Wedgwood was an early adopter of the English invention of transfer printing, which allowed printed designs, for long only in a single colour, that were far cheaper than hand-painting. Hand-painting was still used, the two techniques often being combined, with painted borders surrounding a printed figure scene. From 1761 wares were shipped to Liverpool for the specialist firm of Sadler and Green to print; later this was done in-house at Stoke.

From 1769 Wedgwood maintained a workshop for overglaze enamel painting by hand in Little Cheyne Row in Chelsea, London, where skilled painters were easier to find. The pieces received a light second firing to fix the enamels in a small muffle kiln; this work was also later moved to Stoke. There was also a showroom and shop in Portland House, 12 Greek Street, Soho, London. Painting included border patterns or bands and relatively straightforward floral motifs on tableware. Complicated figure scenes and landscapes in painted enamels were generally reserved for the most expensive "ornaments" like vases, but transfer printed items had these.

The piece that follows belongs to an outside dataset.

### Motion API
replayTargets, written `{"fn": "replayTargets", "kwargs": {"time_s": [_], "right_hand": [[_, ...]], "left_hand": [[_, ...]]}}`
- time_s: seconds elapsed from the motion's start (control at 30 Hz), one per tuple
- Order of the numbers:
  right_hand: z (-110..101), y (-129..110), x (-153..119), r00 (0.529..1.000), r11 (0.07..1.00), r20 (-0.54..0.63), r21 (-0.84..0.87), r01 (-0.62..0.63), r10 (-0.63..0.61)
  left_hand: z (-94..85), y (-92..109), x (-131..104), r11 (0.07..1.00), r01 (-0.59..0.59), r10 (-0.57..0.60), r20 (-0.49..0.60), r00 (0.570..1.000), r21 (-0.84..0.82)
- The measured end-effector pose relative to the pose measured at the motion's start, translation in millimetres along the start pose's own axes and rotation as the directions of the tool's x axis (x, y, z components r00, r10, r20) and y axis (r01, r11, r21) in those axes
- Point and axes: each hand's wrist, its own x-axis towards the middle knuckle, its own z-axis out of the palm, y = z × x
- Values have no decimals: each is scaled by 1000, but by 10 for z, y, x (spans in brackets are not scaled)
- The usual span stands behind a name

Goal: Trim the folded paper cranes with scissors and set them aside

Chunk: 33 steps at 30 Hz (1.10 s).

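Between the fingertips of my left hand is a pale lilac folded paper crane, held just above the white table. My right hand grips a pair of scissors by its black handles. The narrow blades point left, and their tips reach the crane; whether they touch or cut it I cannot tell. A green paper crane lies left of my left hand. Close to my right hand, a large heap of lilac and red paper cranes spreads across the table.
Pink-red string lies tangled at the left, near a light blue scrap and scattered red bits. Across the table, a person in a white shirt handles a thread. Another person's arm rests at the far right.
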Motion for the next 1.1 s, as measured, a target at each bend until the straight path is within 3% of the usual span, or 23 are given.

The Frog Service is a large dinner and dessert service made by Wedgwood for Empress Catherine the Great of Russia, and completed in 1774. The service had fifty settings, and 944 pieces were ordered, 680 for the dinner service and 264 for the dessert. Although Wedgwood was already transfer printing many tablewares, this was entirely hand-painted in Chelsea in monochrome, with English views copied from prints and drawings; the final appearance was not dissimilar to transfer printing, but each image was unique. Also at Catherine's request, each piece carries a green frog. Although Wedgwood was paid just over £2,700 he barely made a profit, but milked the prestige of the commission, exhibiting the service in his London showroom before delivery.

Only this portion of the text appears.